L’adoption de l’intelligence artificielle au Maroc : attention aux chiffres trompeurs


Par Dr Az-Eddine Bennani

L’annonce a fait le tour des médias : « Un Marocain sur trois aurait déjà adopté l’intelligence artificielle ». Le chiffre est séduisant, presque rassurant. Il suggère un pays déjà entré de plain-pied dans l’ère de l’IA, porté par sa jeunesse et par un imaginaire technologique en plein essor.

Mais lorsqu’on prend le temps d’examiner sérieusement cette affirmation, une question s’impose : de quoi parle-t-on exactement, et sur quelles bases ?



L’article publié par Maroc Diplomatique ne constitue pas une étude scientifique au sens rigoureux du terme.

Il s’agit d’un article journalistique, qui relaie un chiffre sans en expliciter l’origine méthodologique : ni taille de l’échantillon, ni mode de collecte, ni formulation précise des questions, ni marge d’erreur. Or, en matière d’analyse technologique et sociétale, les chiffres n’ont de sens que s’ils sont contextualisés et vérifiables. Le premier écueil tient à la définition même de l’« adoption » de l’intelligence artificielle.

Utiliser un smartphone qui intègre des recommandations automatiques, un moteur de recherche ou un correcteur orthographique n’équivaut pas à comprendre, maîtriser ou déployer de l’IA.

Dans bien des cas, les utilisateurs ignorent même que des algorithmes d’apprentissage automatique opèrent en arrière-plan. Assimiler ces usages à une « adoption de l’IA » revient à confondre consommation passive et appropriation réelle.

Cette confusion apparaît clairement lorsqu’on compare ces chiffres à d’autres sources.

Des rapports récents indiquent que l’usage effectif de l’IA générative concerne environ un Marocain sur dix, souvent dans des contextes professionnels ou académiques spécifiques.

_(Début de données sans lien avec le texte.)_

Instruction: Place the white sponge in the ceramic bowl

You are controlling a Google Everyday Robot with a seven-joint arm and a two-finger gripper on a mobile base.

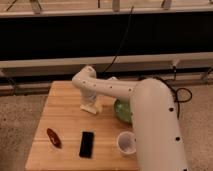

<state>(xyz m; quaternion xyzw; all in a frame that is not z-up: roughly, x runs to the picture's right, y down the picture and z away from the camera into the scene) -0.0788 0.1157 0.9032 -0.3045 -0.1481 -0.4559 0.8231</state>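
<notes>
Only the tool (90,107) low on the table (65,115), left of the ceramic bowl (121,111).

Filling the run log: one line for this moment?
gripper: low over wooden table, left of ceramic bowl | white sponge: not visible | bowl: mostly hidden by arm

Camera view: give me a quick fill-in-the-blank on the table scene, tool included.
1. The tool sits low over the wooden table, just ____ of the ceramic bowl in the picture.
2. The glaze of the ceramic bowl is ____.
3. The flat black device lies between the dark red object and the white ____.
4. The robot arm hides part of the ____.

Missing words: left; green; cup; ceramic bowl
</notes>
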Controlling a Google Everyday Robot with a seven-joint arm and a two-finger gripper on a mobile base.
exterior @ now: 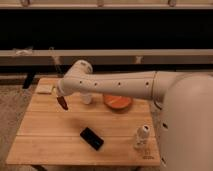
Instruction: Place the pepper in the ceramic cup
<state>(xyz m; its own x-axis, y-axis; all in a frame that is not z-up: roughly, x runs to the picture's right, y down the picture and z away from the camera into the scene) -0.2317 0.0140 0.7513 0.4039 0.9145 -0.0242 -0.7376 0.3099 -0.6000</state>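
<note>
- The gripper [59, 93] grips the pepper [63, 103], which hangs below it above the table [47, 134].
- The ceramic cup [87, 99] stands just beside the gripper, between it and the orange bowl [118, 102].

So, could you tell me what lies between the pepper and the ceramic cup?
Only bare table shows between the pepper and the ceramic cup in the camera view; the gripper holds the pepper at the table's left.
</note>
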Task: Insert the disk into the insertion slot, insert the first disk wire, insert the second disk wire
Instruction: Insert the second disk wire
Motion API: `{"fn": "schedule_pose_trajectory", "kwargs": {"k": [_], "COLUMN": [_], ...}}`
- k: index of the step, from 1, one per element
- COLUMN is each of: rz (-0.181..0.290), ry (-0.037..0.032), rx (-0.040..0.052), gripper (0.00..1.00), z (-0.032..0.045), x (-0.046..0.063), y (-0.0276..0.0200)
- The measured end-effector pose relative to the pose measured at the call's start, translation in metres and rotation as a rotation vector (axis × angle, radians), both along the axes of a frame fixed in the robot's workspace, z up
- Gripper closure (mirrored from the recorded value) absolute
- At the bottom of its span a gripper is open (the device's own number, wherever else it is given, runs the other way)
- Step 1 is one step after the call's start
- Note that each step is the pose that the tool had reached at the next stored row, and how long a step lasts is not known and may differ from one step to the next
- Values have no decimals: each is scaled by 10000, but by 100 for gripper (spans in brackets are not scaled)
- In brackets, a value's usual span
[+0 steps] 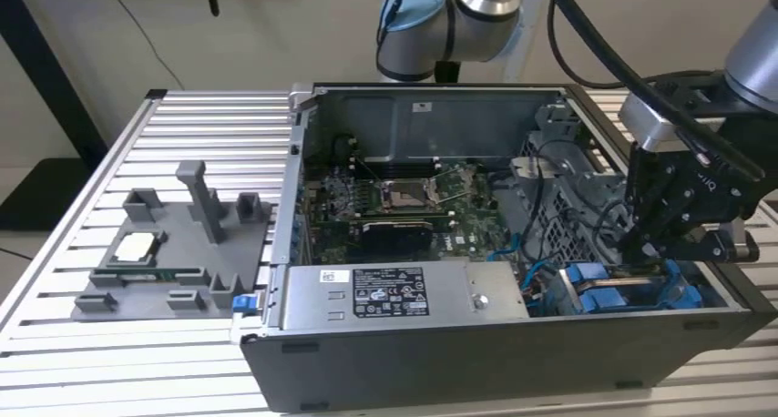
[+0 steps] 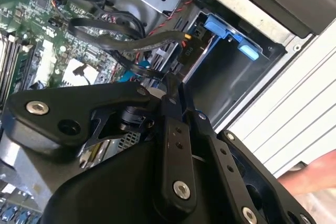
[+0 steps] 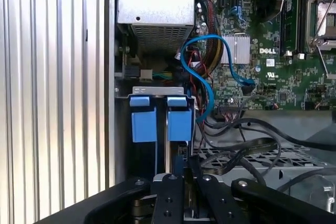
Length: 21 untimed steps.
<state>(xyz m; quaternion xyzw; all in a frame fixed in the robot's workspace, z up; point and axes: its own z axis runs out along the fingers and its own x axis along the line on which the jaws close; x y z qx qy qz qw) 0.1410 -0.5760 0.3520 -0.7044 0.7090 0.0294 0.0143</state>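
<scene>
Arm (image 1: pixel 486 7): silver-grey tube segments, light blue joint caps, thick black cables along side. Gripper (image 1: pixel 662 239): matte black linkage body below silver wrist block. Black link plates with silver socket-head screws (clearest in both wrist views) (image 2: pixel 181 188) (image 3: pixel 169 178).

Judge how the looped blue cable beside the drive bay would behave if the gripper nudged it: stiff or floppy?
The blue cable curves in a free loop above the motherboard, so it probably bends and springs back rather than resisting. It looks thin and light. One end appears plugged into the board, so a hard push might strain that connector.
</scene>
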Motion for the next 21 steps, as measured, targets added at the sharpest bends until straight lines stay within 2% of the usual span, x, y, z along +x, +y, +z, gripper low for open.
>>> {"fn": "schedule_pose_trajectory", "kwargs": {"k": [3, 9, 17, 21], "rz": [-1, 0, 8, 10], "ry": [-24, -27, -104, -109], "rx": [-2, -2, 5, 11], "gripper": [84, 84, 84, 84], "z": [-48, -54, -76, -81], "x": [-1, 4, 8, 12], "y": [1, 1, 13, 25]}}
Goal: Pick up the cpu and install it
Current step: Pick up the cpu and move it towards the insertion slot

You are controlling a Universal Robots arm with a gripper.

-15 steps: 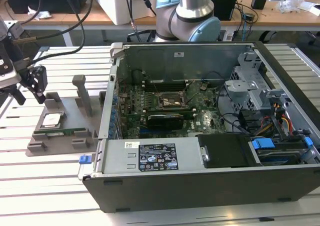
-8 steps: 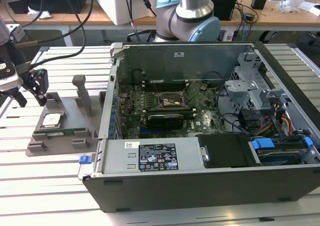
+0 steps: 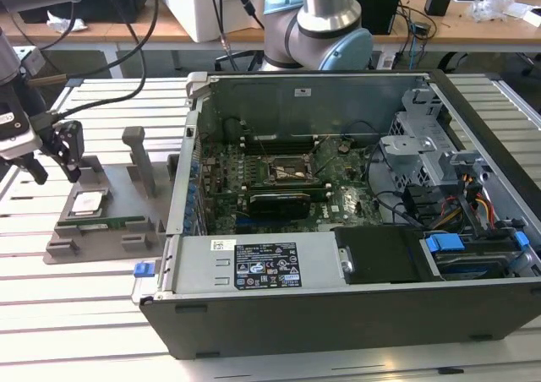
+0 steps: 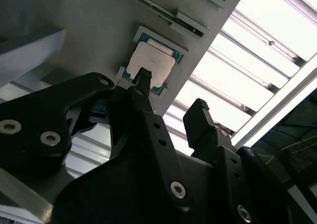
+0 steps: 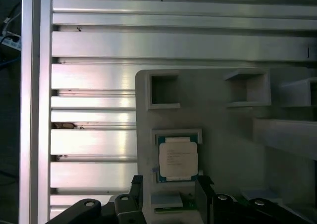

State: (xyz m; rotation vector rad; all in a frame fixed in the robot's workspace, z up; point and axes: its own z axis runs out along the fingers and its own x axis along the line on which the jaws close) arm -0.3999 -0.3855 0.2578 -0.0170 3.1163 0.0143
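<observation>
The cpu point(image 3: 87, 203), a small silver-topped square with a thin green edge, lies flat in a recess of the grey holder point(image 3: 127, 188) on the exterior view's left. My gripper point(image 3: 52, 158) hangs just above and beside it, open, with nothing between its black fingers. In the second wrist view the cpu point(image 4: 151, 63) sits just past one fingertip point(image 4: 143, 77), and the other fingertip point(image 4: 200, 107) is off to its side. In the first wrist view the cpu point(image 5: 177, 158) lies in its recess just beyond the gripper point(image 5: 169, 184). The empty socket point(image 3: 292, 171) sits on the motherboard inside the open case.
The open computer case point(image 3: 355, 314) takes up the middle and the exterior view's right, with a black card point(image 3: 279, 200), cables and drive bays inside. A green memory stick point(image 3: 114, 223) rests on the holder's near edge, and upright posts point(image 3: 139, 158) rise from it. The slatted aluminium table point(image 3: 84, 289) lies underneath.
</observation>
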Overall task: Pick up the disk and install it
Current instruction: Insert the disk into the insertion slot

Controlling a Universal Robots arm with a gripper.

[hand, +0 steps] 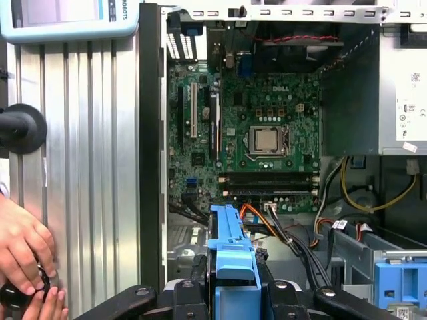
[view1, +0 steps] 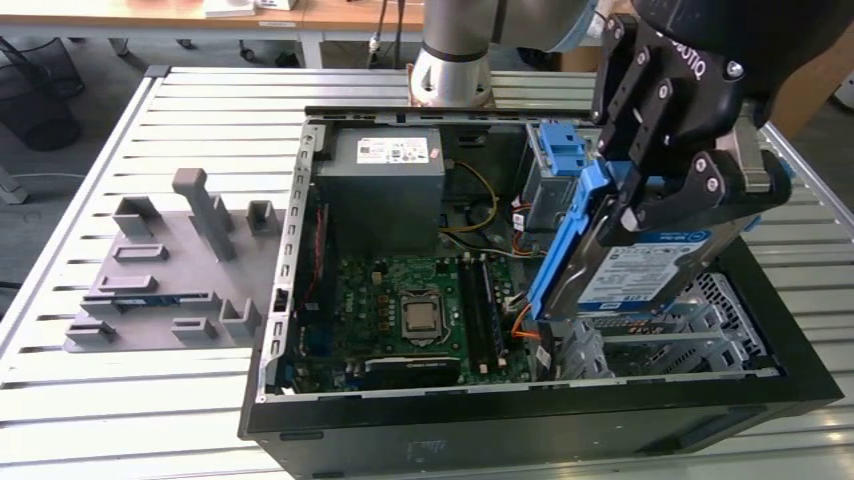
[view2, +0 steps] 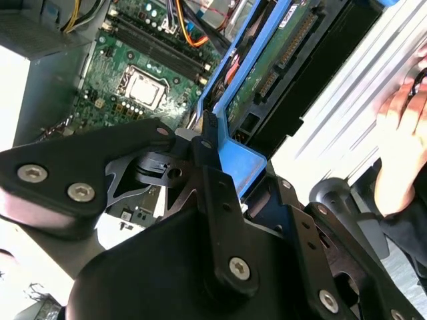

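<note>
- Silver metal and a white-and-blue label are shown by the disk (view1: pixel 643 272), which is framed by a blue plastic carrier (view1: pixel 566 235).
- The disk is held on edge and tilted above the open computer case (view1: pixel 534 425), over the case's side at the exterior view's right. Whether its lower end is inside the case cannot be told.
- The disk is pinched by the black fingers (view2: pixel 212 175) of the gripper (view1: pixel 681 208), which are pressed against the carrier from both sides.
- In the second wrist view the green circuit-board underside of the disk (view2: pixel 280 67) is turned toward the camera.
- In the first wrist view the carrier (hand: pixel 230 250) is seen edge-on over the case's interior.
- A green motherboard (view1: pixel 400 300) with its processor socket (view1: pixel 422 316) is laid flat on the case's floor.
- A grey power-supply box (view1: pixel 387 180) is mounted at the case's far end, and a grey drive cage with blue latches (view1: pixel 561 165) is set in the case's far corner at the exterior view's right.
- The case is carried by a slatted aluminium worktop (view1: pixel 134 400).
- A grey moulded fixture (view1: pixel 160 270) is placed just outside the case, at the exterior view's left.
- A person's hand (hand: pixel 23 250) is seen beside the case, over the worktop, in the first wrist view.
</note>
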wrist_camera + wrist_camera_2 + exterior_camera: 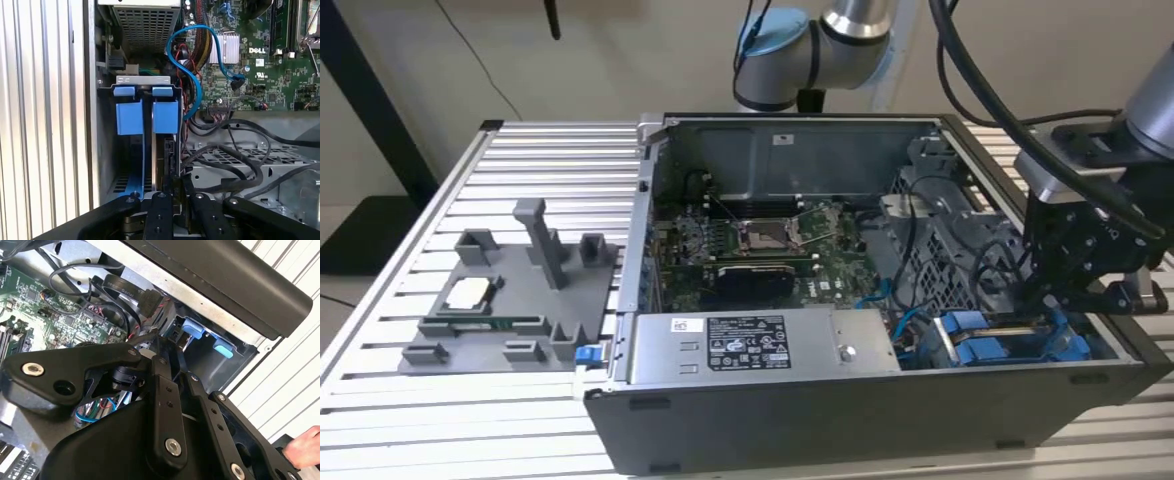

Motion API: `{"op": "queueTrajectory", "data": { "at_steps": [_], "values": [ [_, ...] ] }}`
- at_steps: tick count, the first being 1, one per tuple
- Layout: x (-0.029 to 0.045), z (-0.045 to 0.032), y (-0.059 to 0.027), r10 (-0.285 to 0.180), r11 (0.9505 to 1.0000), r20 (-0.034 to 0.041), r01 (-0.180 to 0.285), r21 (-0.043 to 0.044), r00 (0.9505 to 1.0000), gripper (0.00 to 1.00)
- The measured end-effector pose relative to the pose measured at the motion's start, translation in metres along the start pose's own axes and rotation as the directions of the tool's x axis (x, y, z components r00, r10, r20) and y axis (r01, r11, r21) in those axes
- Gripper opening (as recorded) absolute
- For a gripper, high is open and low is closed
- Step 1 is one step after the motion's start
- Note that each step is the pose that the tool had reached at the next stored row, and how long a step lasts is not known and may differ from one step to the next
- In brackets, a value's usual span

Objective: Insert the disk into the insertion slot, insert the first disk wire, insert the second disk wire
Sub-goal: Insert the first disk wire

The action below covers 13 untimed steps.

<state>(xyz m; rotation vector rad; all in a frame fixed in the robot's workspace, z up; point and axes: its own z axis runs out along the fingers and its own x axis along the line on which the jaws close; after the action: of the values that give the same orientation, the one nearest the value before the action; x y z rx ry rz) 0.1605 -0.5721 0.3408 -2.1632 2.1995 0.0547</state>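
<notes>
Black linkage gripper [175,194], matte w/ silver bolts: fingers nearly together, pinched on the thin top edge of the disk [166,120]. The disk is a flat grey slab in a glossy blue plastic carrier, standing upright in the drive bay at a front corner of the open grey sheet-metal PC case [787,430]. A second blue carrier sits just beside it. Tight room: case wall on one side, looped black cables [240,165] and a blue cable [175,55] on the other. Case rests on a ribbed aluminium table [520,160].
</notes>
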Motion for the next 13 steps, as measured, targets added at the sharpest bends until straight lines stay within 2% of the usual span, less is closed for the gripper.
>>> {"op": "queueTrajectory", "data": {
  "at_steps": [13],
  "values": [
    [0.0009,0.0021,-0.0008,0.004,1.0000,-0.0043,-0.004,-0.0007,1.0000,0.19]
  ]
}}
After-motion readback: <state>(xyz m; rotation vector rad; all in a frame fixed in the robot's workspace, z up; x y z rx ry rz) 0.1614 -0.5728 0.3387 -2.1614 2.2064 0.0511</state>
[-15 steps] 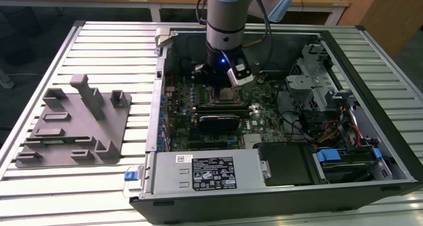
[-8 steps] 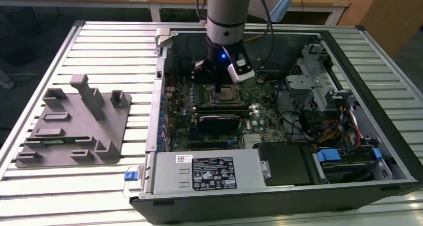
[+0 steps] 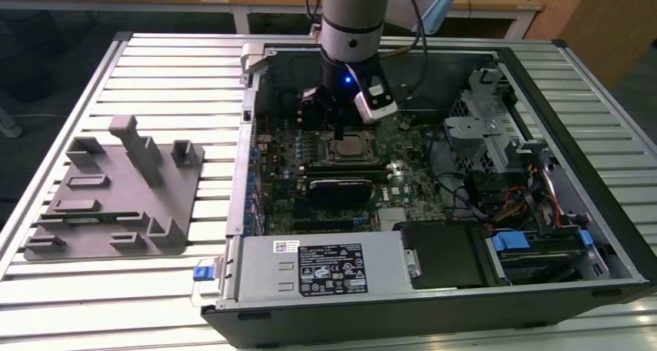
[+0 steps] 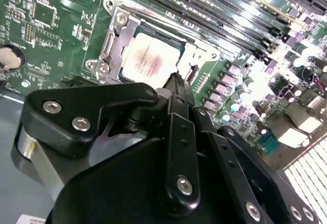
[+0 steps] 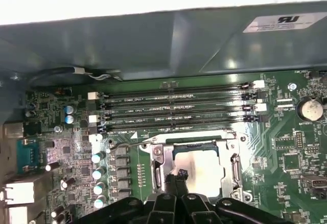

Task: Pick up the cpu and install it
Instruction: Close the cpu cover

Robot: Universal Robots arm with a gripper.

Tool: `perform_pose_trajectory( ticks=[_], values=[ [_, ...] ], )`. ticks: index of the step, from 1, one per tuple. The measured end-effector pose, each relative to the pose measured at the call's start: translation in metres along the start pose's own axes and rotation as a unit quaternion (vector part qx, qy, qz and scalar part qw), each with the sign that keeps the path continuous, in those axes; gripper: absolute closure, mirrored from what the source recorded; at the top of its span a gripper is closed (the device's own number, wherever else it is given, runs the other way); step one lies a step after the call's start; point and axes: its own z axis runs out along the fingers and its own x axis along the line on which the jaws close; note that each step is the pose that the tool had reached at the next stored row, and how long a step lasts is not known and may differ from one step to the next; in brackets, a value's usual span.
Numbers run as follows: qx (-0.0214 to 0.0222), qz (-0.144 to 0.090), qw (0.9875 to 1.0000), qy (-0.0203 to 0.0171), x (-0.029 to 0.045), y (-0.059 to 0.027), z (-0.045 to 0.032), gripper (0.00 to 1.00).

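**Exterior view.** My arm reaches down into an open computer case that lies on its side on the slatted bench. My fingers hang over the far middle of the motherboard, directly above the socket. The cpu shows there as a small silver square. A grey fixture sits on the bench well apart, at the exterior view's left, and the power supply fills the case's near edge.

**Second wrist view.** The cpu lies flat inside the socket frame, its shiny top bare, with the memory slots running just beside it. My fingers taper to a single narrow tip over one edge of the chip. They look pressed together with nothing pinched between them. I cannot tell whether the tip touches the metal or hovers just above it.

**First wrist view.** The cpu again sits square in its frame, between the memory slots and my fingers.

**Step in hand.** By my judgement the pick-up and carry are done and the chip is in the socket, so the work stands in the seating stage of the installation. Any motion from here calls for a straight, gentle vertical path. A sideways nudge from the tip could skew the chip in its frame.
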Motion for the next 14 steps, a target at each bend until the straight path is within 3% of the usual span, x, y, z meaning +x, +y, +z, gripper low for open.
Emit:
perform_pose_trajectory(
  ticks=[8, 14],
  values=[
    [0.0008, 0.0, 1.0, 0.0009, -0.0212, 0.002, -0.0001, 0.89],
    [0.0008, 0.0, 1.0, 0.0013, -0.0222, 0.0025, -0.0066, 0.89]
  ],
)
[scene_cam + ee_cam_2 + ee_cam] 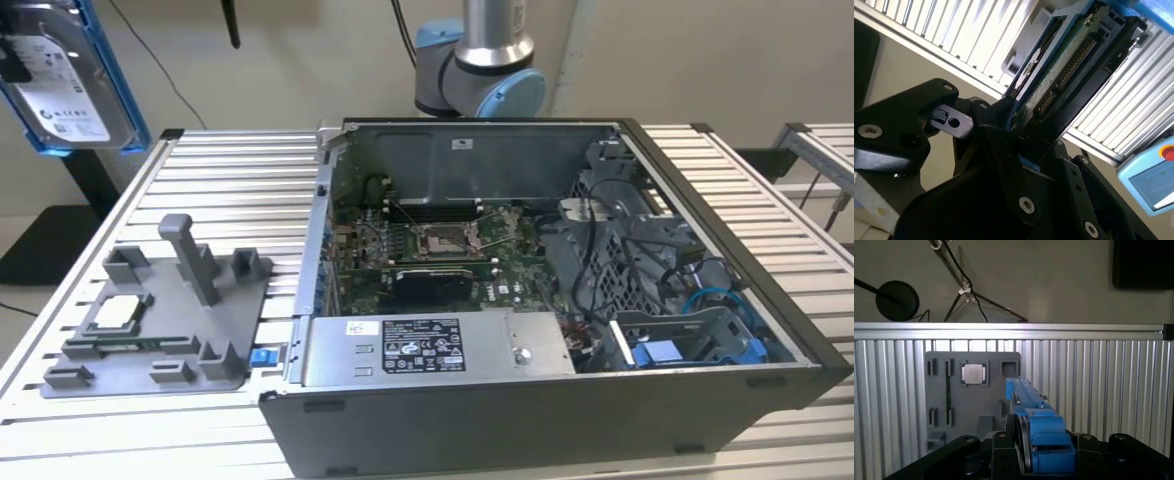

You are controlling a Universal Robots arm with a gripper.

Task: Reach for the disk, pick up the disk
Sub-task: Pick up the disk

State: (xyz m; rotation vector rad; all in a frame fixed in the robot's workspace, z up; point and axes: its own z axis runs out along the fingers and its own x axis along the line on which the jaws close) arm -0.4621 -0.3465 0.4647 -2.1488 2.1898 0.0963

L’écart entre « un sur trois » et « un sur dix » ne relève pas d’une contradiction, mais d’un glissement sémantique : on mélange IA diffuse et IA consciente, automatisation invisible et usage intentionnel.

Ce type de raccourci n’est pas anodin. Il nourrit l’illusion que la transformation est déjà largement accomplie, alors que les véritables enjeux restent devant nous : formation des enseignants, acculturation des décideurs, structuration des données, gouvernance éthique, et surtout capacité nationale à concevoir et maîtriser ses propres modèles et infrastructures.

Cela ne signifie pas que le Maroc serait en retard.

Les initiatives autour de Maroc Digital 2030, les discussions sur la souveraineté numérique et l’émergence d’écosystèmes locaux témoignent d’une dynamique réelle. Mais une dynamique n’est pas une généralisation, et une ambition stratégique ne se mesure pas à un pourcentage isolé.

En définitive, l’article de Maroc Diplomatique est utile pour saisir une tendance et ouvrir le débat, mais il ne peut être considéré comme une étude sérieuse au sens scientifique ou statistique. À l’ère de l’intelligence artificielle, le Maroc a besoin non pas de chiffres spectaculaires, mais de diagnostics lucides, fondés sur des méthodes claires et des concepts précis.

C’est à cette condition que l’intelligence artificielle pourra devenir un véritable levier de souveraineté, d’inclusion et de transformation durable.